WORK INSTRUCTIONS: Begin at the line holding "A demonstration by" and set down exactly each line through the last one below, omitting pictures. Include nothing else.

GIVEN MATERIAL:

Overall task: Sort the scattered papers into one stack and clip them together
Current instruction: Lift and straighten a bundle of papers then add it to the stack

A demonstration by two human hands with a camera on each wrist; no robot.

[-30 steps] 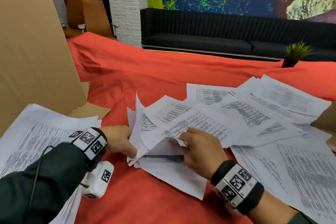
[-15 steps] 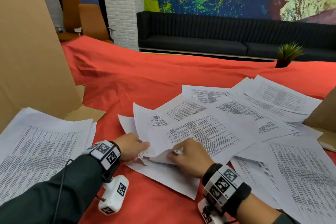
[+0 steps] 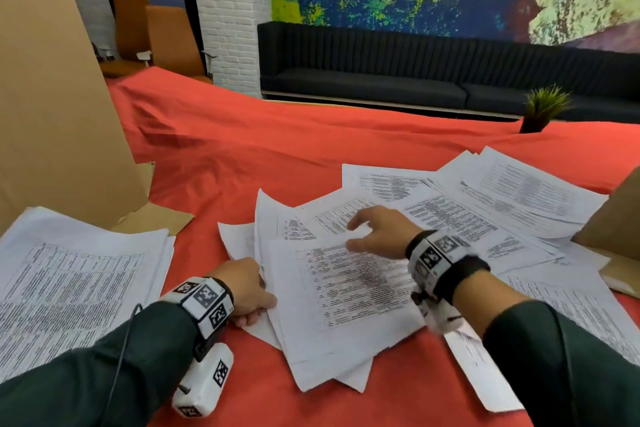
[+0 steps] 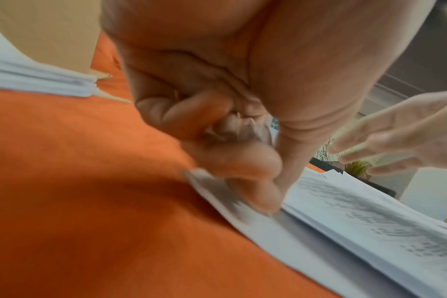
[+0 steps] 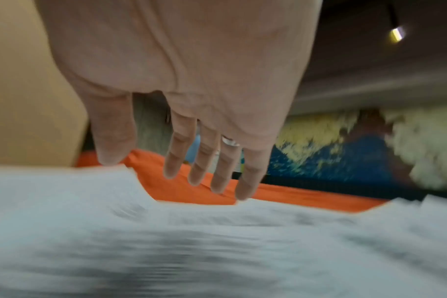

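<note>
Printed white sheets lie scattered over the red cloth (image 3: 263,156). My left hand (image 3: 258,295) pinches the left edge of a loosely gathered bunch of sheets (image 3: 346,308) near the front. The left wrist view shows its thumb on top of that paper edge (image 4: 217,193) and its fingers (image 4: 181,119) curled. My right hand (image 3: 360,236) hovers open just above the bunch, fingers straight and spread (image 5: 218,177), holding nothing. More loose sheets (image 3: 491,215) fan out to the right. No clip is in view.
A thick pile of printed paper (image 3: 69,274) lies at the front left, beside a tall cardboard panel (image 3: 52,80). Another cardboard piece (image 3: 616,229) sits at the right edge. A small potted plant (image 3: 543,111) stands at the back right.
My right hand let go of the sheets' lower edge, lifted and moved away over them with fingers spread. The bunch now lies flatter, and my left hand still holds its left edge.
</note>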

RESULT FOR THIS TASK:
A demonstration by two human hands with a camera on each wrist; no robot.

[-30 steps] 
[-15 steps] 
[+0 steps] 
[+0 steps] 
[+0 steps] 

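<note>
Printed white sheets lie scattered over the red cloth (image 3: 263,156). My left hand (image 3: 258,295) pinches the left edge of a loosely gathered bunch of sheets (image 3: 346,308) near the front. The left wrist view shows its thumb on top of that paper edge (image 4: 217,193) and its fingers (image 4: 181,119) curled. My right hand (image 3: 360,236) hovers open just above the bunch, fingers straight and spread (image 5: 218,177), holding nothing. More loose sheets (image 3: 491,215) fan out to the right. No clip is in view.
A thick pile of printed paper (image 3: 69,274) lies at the front left, beside a tall cardboard panel (image 3: 52,80). Another cardboard piece (image 3: 616,229) sits at the right edge. A small potted plant (image 3: 543,111) stands at the back right.
My right hand let go of the sheets' lower edge, lifted and moved away over them with fingers spread. The bunch now lies flatter, and my left hand still holds its left edge.
</note>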

This output requires nothing further.